[[ Material to process open ]]
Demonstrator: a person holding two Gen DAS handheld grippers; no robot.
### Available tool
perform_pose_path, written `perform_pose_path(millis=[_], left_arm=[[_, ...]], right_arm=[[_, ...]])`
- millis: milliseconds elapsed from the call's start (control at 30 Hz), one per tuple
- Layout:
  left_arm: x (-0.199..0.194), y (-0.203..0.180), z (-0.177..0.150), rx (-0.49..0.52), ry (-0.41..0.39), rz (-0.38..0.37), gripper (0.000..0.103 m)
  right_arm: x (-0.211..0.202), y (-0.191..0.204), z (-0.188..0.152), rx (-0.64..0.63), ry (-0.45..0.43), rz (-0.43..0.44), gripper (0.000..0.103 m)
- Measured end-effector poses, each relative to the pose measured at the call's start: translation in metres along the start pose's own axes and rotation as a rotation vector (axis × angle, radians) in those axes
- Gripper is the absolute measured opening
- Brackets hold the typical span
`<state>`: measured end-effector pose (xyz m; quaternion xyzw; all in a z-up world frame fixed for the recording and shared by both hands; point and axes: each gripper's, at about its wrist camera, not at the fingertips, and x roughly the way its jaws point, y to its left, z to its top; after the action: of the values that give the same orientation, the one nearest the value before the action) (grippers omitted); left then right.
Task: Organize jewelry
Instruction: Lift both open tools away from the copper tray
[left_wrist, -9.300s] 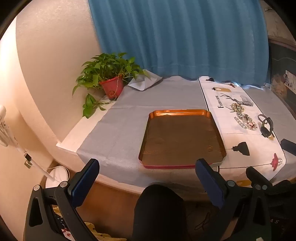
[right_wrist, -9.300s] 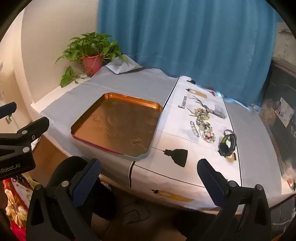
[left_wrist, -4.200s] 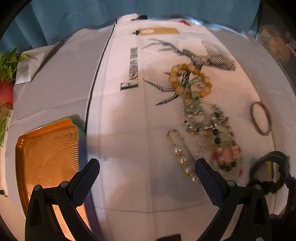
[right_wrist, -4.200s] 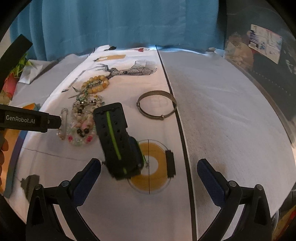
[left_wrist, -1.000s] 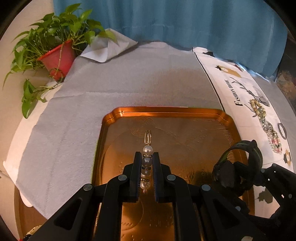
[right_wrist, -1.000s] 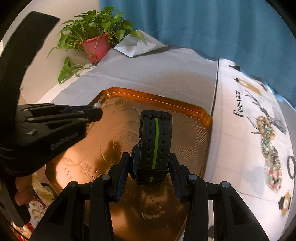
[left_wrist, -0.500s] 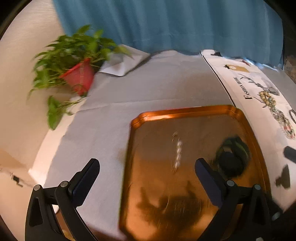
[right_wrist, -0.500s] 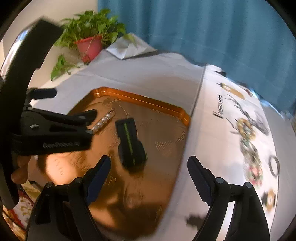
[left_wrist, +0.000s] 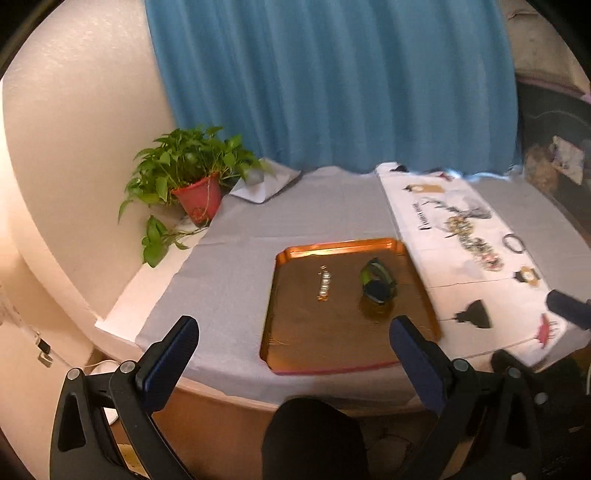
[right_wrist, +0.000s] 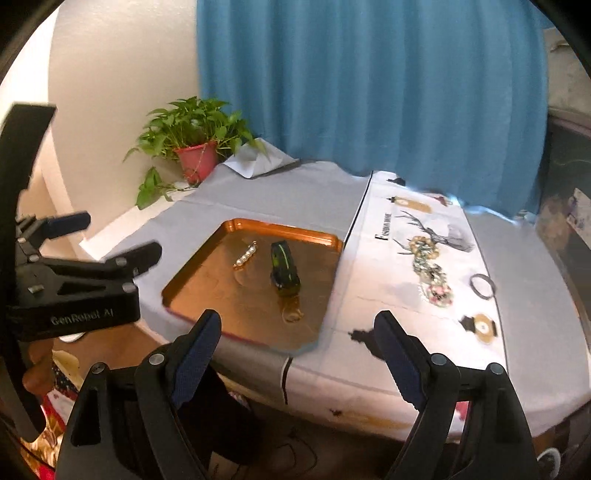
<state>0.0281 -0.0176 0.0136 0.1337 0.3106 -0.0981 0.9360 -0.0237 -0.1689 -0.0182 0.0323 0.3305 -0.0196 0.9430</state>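
An orange tray (left_wrist: 280, 332) (right_wrist: 192, 280) sits on the grey tablecloth. A pearl pin (left_wrist: 324, 286) (right_wrist: 245, 254) and a black watch with a green stripe (left_wrist: 376, 282) (right_wrist: 283, 267) lie in it. Beaded bracelets (left_wrist: 474, 242) (right_wrist: 428, 266) and a metal bangle (left_wrist: 513, 243) (right_wrist: 482, 285) lie on the white printed runner to the right. My left gripper (left_wrist: 291, 354) is open and empty, held back in front of the table's edge. My right gripper (right_wrist: 297, 350) is open and empty, also below the near edge.
A potted plant in a red pot (left_wrist: 192, 184) (right_wrist: 195, 147) stands at the back left by the wall. A folded white cloth (left_wrist: 264, 182) lies beside it. A blue curtain (left_wrist: 332, 81) hangs behind the table. The left gripper's body (right_wrist: 74, 280) shows at the right wrist view's left.
Both grippers have let go, leaving the pearl pin and the watch in the tray, and have pulled back and up from the table. The views now take in the whole table.
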Motion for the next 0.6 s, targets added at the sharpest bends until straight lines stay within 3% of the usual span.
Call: perform_pose_path(millis=[267,600], left_arm=[[-0.047,-0.016,-0.002,0.037,-0.068,-0.002,0.103],[-0.062,-0.031,-0.003,0.053,-0.070,-0.003,0.103]], right_arm=[[-0.050,-0.004,-0.018,0.022,-0.055,-0.002,0.085],[-0.074,-0.014,-0.028,0.045,-0.090,0.010,0.085]])
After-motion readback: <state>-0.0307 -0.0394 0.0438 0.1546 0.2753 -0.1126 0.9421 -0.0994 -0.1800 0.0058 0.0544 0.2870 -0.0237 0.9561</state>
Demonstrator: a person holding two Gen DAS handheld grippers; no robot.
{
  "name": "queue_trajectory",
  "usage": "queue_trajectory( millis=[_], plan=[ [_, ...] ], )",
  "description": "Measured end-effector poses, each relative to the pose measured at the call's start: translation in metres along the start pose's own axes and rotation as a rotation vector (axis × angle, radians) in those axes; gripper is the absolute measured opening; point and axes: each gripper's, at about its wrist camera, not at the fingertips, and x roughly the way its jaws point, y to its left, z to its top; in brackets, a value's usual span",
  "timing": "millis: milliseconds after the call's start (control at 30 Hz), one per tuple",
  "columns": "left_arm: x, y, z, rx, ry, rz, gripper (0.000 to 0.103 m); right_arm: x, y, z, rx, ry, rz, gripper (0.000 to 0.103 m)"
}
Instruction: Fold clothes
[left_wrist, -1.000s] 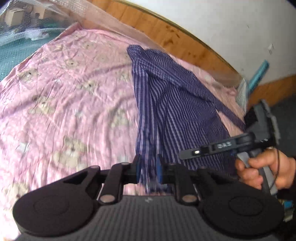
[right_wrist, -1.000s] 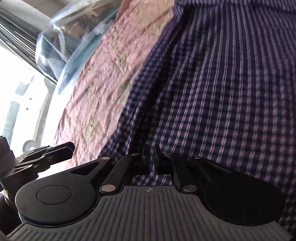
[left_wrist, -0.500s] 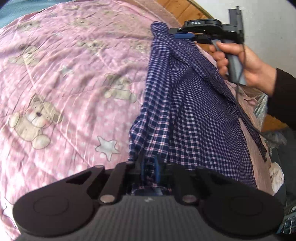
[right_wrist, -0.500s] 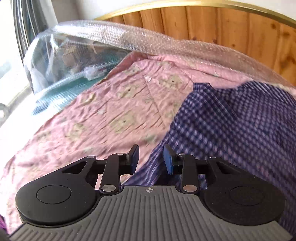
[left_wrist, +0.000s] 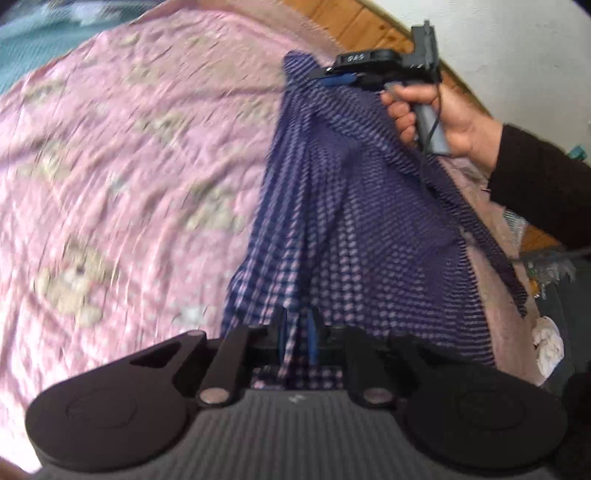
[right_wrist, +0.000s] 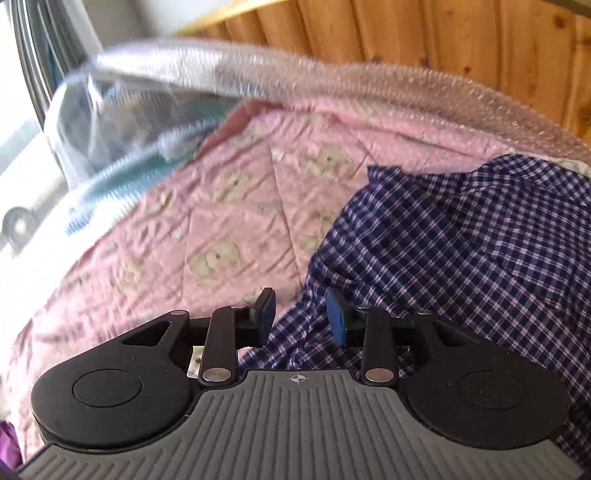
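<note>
Step in hand: the person is laying a navy checked shirt (left_wrist: 354, 236) out along the pink bear-print quilt (left_wrist: 129, 155) on the bed, apparently stretching it flat ahead of the first fold.
Left gripper (left_wrist: 297, 334): it is pinching the near end of the shirt, cloth bunching between the closed pads.
Right gripper (right_wrist: 301, 317): its jaws are standing apart with nothing pressed between them; the shirt's far end is lying just under and beside the right-hand pad.
Right hand (left_wrist: 436, 114): it is gripping the handle over the shirt's far end, near the wooden headboard (right_wrist: 461, 40).
Shirt's place: it is running lengthwise down the right half of the quilt, its right edge trailing toward the bed's right side.
Next move, as I judge it: the free right gripper is needing a fresh hold on a side edge or sleeve, while the left is keeping tension so the cloth is not wrinkling.
Containers: none is showing; bubble wrap (right_wrist: 369, 85) is draping along the head edge of the bed, covering blurred items I cannot identify.
</note>
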Motion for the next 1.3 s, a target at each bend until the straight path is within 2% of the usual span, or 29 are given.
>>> queue_trajectory(
  millis=[67,167,200,267,333,500,533,567,600,667,700,733,767,833,900,933,1033,1133,1167,1267,1300],
  plan=[
    [0.003,-0.001,0.011,0.021,0.001,0.003,0.018,0.01,-0.007,0.012,-0.017,-0.027,-0.043,0.034],
    [0.025,0.003,0.019,0.017,0.045,0.054,0.018,0.057,-0.024,0.038,-0.029,0.039,-0.111,0.029],
    [0.03,0.006,0.017,0.015,0.061,0.072,0.018,0.074,-0.03,0.043,-0.047,0.067,-0.143,0.024],
    [0.039,0.011,0.01,0.003,0.098,0.102,0.018,0.091,-0.043,0.049,-0.055,0.069,-0.163,0.016],
    [0.044,0.014,-0.002,-0.001,0.122,0.141,0.014,0.107,-0.057,0.055,-0.06,0.07,-0.183,0.014],
    [0.038,0.015,-0.011,-0.066,0.086,0.16,0.014,0.101,-0.083,0.06,0.161,0.045,-0.143,0.009],
    [0.037,0.016,-0.012,-0.08,0.081,0.161,0.014,0.096,-0.082,0.06,0.161,0.025,-0.146,0.016],
    [0.037,0.017,-0.012,-0.094,0.076,0.163,0.014,0.092,-0.076,0.062,0.109,-0.002,-0.142,0.02],
    [0.036,0.018,-0.013,-0.106,0.071,0.164,0.014,0.088,-0.069,0.065,0.058,-0.026,-0.137,0.02],
    [0.035,0.018,-0.015,-0.113,0.064,0.167,0.014,0.105,-0.064,0.074,-0.019,0.027,-0.128,0.019],
    [0.034,0.018,-0.015,-0.114,0.062,0.17,0.014,0.116,-0.066,0.078,-0.055,0.05,-0.156,0.011],
    [0.033,0.017,-0.016,-0.115,0.06,0.173,0.014,0.127,-0.068,0.083,-0.09,0.071,-0.184,0.009],
    [0.032,0.013,-0.016,-0.116,0.059,0.18,0.014,0.132,-0.072,0.09,-0.093,0.073,-0.23,0.009],
    [0.032,0.009,-0.015,-0.111,0.056,0.197,0.013,0.134,-0.085,0.103,-0.04,0.083,-0.266,0.009],
    [0.031,0.003,-0.014,-0.106,0.056,0.206,0.013,0.123,-0.089,0.111,-0.005,0.087,-0.258,0.012],
    [0.029,0.0,-0.012,-0.102,0.054,0.205,0.013,0.106,-0.086,0.111,0.009,0.042,-0.232,0.013],
    [0.017,-0.022,-0.001,-0.065,-0.002,0.137,0.014,0.047,-0.066,0.092,0.033,-0.035,-0.11,0.016],
    [0.015,-0.031,0.006,-0.049,-0.035,0.118,0.021,0.031,-0.036,0.048,-0.019,0.033,-0.015,0.016],
    [0.023,-0.029,0.005,-0.062,-0.02,0.136,0.021,0.036,-0.033,0.031,-0.038,0.071,-0.018,0.016],
    [0.048,-0.017,-0.003,-0.09,0.076,0.215,0.025,0.049,-0.049,-0.009,-0.021,0.067,-0.084,0.014],
    [0.048,-0.017,-0.005,-0.08,0.07,0.214,0.025,0.039,-0.054,-0.015,0.032,0.057,-0.098,0.014]
  ],
)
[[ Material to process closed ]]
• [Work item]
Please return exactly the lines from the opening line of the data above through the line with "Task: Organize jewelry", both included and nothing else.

• [Exercise solution]
Demonstrator: a person holding two Gen DAS handheld grippers; no robot.
### Available tool
perform_pose_path, written `perform_pose_path(millis=[_], left_arm=[[_, ...]], right_arm=[[_, ...]])`
- millis: milliseconds elapsed from the call's start (control at 30 Hz), one per tuple
- Layout:
  left_arm: x (-0.199..0.194), y (-0.203..0.180), z (-0.177..0.150), rx (-0.49..0.52), ry (-0.41..0.39), rz (-0.38..0.37), gripper (0.000..0.103 m)
  right_arm: x (-0.211..0.202), y (-0.191..0.204), z (-0.188..0.152), rx (-0.64..0.63), ry (-0.45..0.43), rz (-0.43..0.44), gripper (0.000..0.103 m)
- Measured end-effector poses, each relative to the pose measured at the call's start: translation in metres along the start pose's own axes and rotation as a rotation vector (axis × angle, radians) in those axes
- Gripper is the absolute measured opening
- Brackets hold the typical span
`<state>`: measured end-effector pose (xyz m; quaternion xyzw; all in a z-up world frame fixed for the recording and shared by both hands; point and axes: each gripper's, at about its wrist camera, not at the fingertips, and x roughly the way its jaws point, y to its left, z to its top; after the action: of the values that give the same orientation, the one nearest the value before the action) (grippers omitted); left then right.
Task: Organize jewelry

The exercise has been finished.